She snorted. “I could find my way out of the fissures with my hands behind my back and a blindfold on.”
“I’d love to see that—are pictures allowed? For when I catch you tripping into the canal.”
Vi showed him her middle finger as she got up. He grinned. “Didn’t think so.”
Vi dreamt of Ekko tinkering with his glider and then Powder showing him how to fix it.
She dreamt of a city ravaged by war, topside and bottom tearing each other apart, and for what?
There were war plans and maps laid out on tables. She was leading her people into sewers, fighting Noxians and Enforcers, coughing in a haze of smoke, dodging bullets and explosions. A Noxian was running toward her, but a bullet whizzed in the air and took him down. Vi looked up, up, up, toward a rooftop, and huffed.
“Oh you’re gonna brag about that one, hotshot.”
She dreamt that she went home, to a shack in a hideout. It was different from what she remembered. More isolated from the other makeshift homes around the tree.
She was splashing her face with water from a basin, washing off the sweat, the grime, and the eye black. She saw her reflection on the surface, her hair closer to copper again, her eyes tired but more alive.
And then she felt two arms around her waist. Felt lips against the back of her neck. Vi turned around, brushed a gentle finger over Caitlyn’s eyepatch, and wiped off some dust there.
“That’s the west corridor back in our hands,” she said.
Caitlyn rested her head against her shoulder and together they breathed out quietly. “Tomorrow it’ll be the cannery.”
Vi heard the growing commotion outside; the celebrations underway. So many civilians had taken up arms alongside them.
There was still so much to do. They couldn’t get distracted. They couldn’t let their guard down a second, but there was something different in the air.
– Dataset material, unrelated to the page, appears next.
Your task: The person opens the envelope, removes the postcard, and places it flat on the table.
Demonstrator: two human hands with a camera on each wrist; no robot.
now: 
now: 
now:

“And one day it’ll be Zaun,” she hoped aloud, arms tight around Caitlyn’s waist, knowing each day could be their last.
Caitlyn looked up. Her cheeks were fuller now and she looked healthy. Strong.
“You scared me today.”
Vi could see it in her eyes. “I only took the risk because I had you covering for me. Some shot that was.”
“They’re getting impatient,” Caitlyn said. “They’re not moving as one anymore. You see the cracks in their behavior every day. I don’t think Noxus is as supportive as they claim.”
“Would explain the slower shipments.”
Caitlyn nodded. “They can’t win a war of attrition if their soldiers aren’t being replaced.”
They startled away from each other as Powder cleared her throat in the entrance. It wasn’t perfect. There was still so much doubt in her sister’s eyes, but Caitlyn was trying. Caitlyn was proving herself day and night, without fail.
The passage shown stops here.